Task ::
Lines holding the string "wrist": copy each one from the listing below.

Given information ::
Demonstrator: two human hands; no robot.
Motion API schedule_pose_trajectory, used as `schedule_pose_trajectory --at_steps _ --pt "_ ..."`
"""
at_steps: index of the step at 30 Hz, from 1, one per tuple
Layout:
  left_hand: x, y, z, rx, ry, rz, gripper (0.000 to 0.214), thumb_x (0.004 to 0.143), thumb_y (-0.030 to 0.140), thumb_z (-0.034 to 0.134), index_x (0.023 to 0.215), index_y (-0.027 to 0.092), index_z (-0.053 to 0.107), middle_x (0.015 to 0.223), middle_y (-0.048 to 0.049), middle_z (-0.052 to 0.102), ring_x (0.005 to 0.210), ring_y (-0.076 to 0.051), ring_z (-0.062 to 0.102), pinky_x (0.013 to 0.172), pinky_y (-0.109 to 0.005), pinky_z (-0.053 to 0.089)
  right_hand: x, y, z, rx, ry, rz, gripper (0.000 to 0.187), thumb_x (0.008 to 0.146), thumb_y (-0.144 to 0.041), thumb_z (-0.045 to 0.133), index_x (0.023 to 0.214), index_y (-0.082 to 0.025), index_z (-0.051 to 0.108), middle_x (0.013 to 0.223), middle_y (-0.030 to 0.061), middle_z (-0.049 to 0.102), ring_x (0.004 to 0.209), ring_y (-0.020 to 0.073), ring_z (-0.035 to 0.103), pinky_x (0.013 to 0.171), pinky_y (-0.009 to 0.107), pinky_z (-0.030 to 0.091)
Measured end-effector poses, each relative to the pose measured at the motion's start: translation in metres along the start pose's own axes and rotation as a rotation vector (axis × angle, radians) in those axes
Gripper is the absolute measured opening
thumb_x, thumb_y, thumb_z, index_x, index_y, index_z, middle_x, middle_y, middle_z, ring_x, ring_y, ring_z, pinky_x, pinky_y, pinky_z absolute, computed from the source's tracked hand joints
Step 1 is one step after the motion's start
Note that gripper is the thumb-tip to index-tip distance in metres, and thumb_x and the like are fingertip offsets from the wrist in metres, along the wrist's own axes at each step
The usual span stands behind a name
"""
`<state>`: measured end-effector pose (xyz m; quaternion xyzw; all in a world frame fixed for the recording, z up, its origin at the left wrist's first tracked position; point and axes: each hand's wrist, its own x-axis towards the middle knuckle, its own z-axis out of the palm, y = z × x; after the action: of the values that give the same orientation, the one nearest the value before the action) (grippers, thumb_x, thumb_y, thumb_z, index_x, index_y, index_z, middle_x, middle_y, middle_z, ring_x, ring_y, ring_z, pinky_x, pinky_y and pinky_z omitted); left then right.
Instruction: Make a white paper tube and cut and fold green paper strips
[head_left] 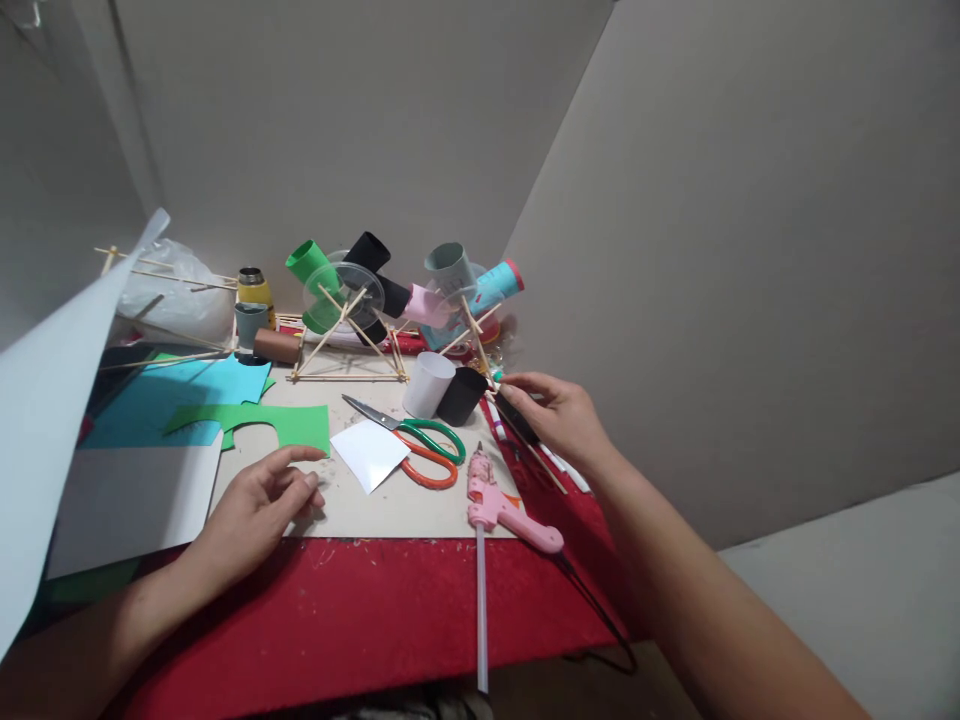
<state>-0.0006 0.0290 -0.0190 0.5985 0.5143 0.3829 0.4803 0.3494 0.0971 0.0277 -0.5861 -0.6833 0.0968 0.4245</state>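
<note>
My left hand point(259, 505) hovers at the front of the pale board, index finger stretched toward the cut green sheet point(304, 420) and the other fingers loosely bent, holding nothing. At the right, my right hand point(555, 415) has thumb and forefinger together beside the foot of a stick frame point(480, 345); what they pinch is unclear. A dark object point(517, 412) shows under these fingers, its kind hidden. Between the hands lie scissors point(427, 450) with green and orange handles and a white paper square point(369, 455). Near them stand a white paper tube point(428, 385) and a black tube point(461, 397).
A pink glue gun point(487, 505) with a long glue stick lies at the front, its cord trailing right. Behind stands a stick-framed wheel point(343, 295) with coloured tubes. Blue sheets point(165, 395), a yellow bottle point(255, 288) and a plastic bag point(176, 295) occupy the left.
</note>
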Motion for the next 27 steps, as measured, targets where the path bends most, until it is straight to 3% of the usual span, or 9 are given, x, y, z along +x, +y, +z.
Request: schedule_pose_trajectory --at_steps 5,12,18,22,27 --pt "0.002 -0.003 0.0 0.012 0.018 0.045 0.035 0.085 0.043 0.058 0.11 0.017 0.059 0.061 0.0009 0.064 0.058 -0.015 0.058 0.06 -0.025 0.043 -0.021 -0.004 -0.004 0.069 -0.006 0.03 0.034 0.08 -0.045 0.059 0.089 -0.016 0.073 0.084 0.0073 0.075 0.072 0.0211 0.067 0.066 0.032 0.052" --pt "0.008 -0.002 0.004 0.038 0.094 -0.002 0.031 0.081 0.038 0.058 0.101 0.015 0.061 0.042 0.0076 0.048 0.037 -0.008 0.037 0.041 -0.018 0.025 -0.047 -0.012 -0.014 0.115 0.01 0.04 0.031 0.077 -0.045 0.061 0.08 -0.017 0.073 0.078 0.0056 0.074 0.071 0.0212 0.066 0.067 0.031 0.05" --pt "0.02 0.008 0.008 -0.084 0.149 -0.013 0.024 0.072 0.025 0.061 0.091 0.011 0.063 0.041 0.0047 0.053 0.031 -0.007 0.034 0.035 -0.017 0.023 -0.066 -0.031 -0.02 0.078 -0.042 0.013 0.036 0.08 -0.05 0.057 0.064 -0.018 0.064 0.057 -0.0008 0.057 0.053 0.0144 0.051 0.051 0.025 0.039" --pt "0.04 0.028 0.015 -0.13 0.229 0.108 0.019 0.075 0.019 0.055 0.091 0.011 0.063 0.046 0.0033 0.057 0.036 -0.007 0.044 0.041 -0.017 0.035 -0.077 -0.039 -0.013 0.084 -0.112 -0.015 0.041 0.081 -0.055 0.055 0.064 -0.019 0.062 0.057 -0.001 0.054 0.054 0.0151 0.05 0.052 0.025 0.04" --pt "0.086 0.05 0.036 -0.104 0.272 0.226 0.024 0.08 0.013 0.049 0.1 0.01 0.062 0.051 0.0036 0.058 0.04 -0.006 0.046 0.044 -0.017 0.039 -0.084 -0.045 -0.002 0.047 -0.212 -0.083 0.044 0.083 -0.056 0.052 0.066 -0.018 0.065 0.062 0.0024 0.062 0.059 0.0182 0.055 0.055 0.026 0.044"
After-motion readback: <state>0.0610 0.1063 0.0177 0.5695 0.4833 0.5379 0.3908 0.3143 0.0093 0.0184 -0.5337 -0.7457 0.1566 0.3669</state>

Response ::
Note that gripper is the thumb-tip to index-tip distance in metres, and thumb_x and the like are fingertip offsets from the wrist in metres, along the wrist's own axes at each step
`<state>`: measured end-effector pose (xyz m; quaternion xyzw; all in a world frame fixed for the recording, z up, its origin at the left wrist's first tracked position; point and axes: each hand's wrist, its own x-axis towards the middle knuckle, its own z-axis out of the palm, y = z × x; after the action: of the values that give the same orientation, the one nearest the value before the action) (grippers, thumb_x, thumb_y, thumb_z, index_x, index_y, index_z, middle_x, middle_y, middle_z, ring_x, ring_y, ring_z, pinky_x, pinky_y and pinky_z omitted); left then right.

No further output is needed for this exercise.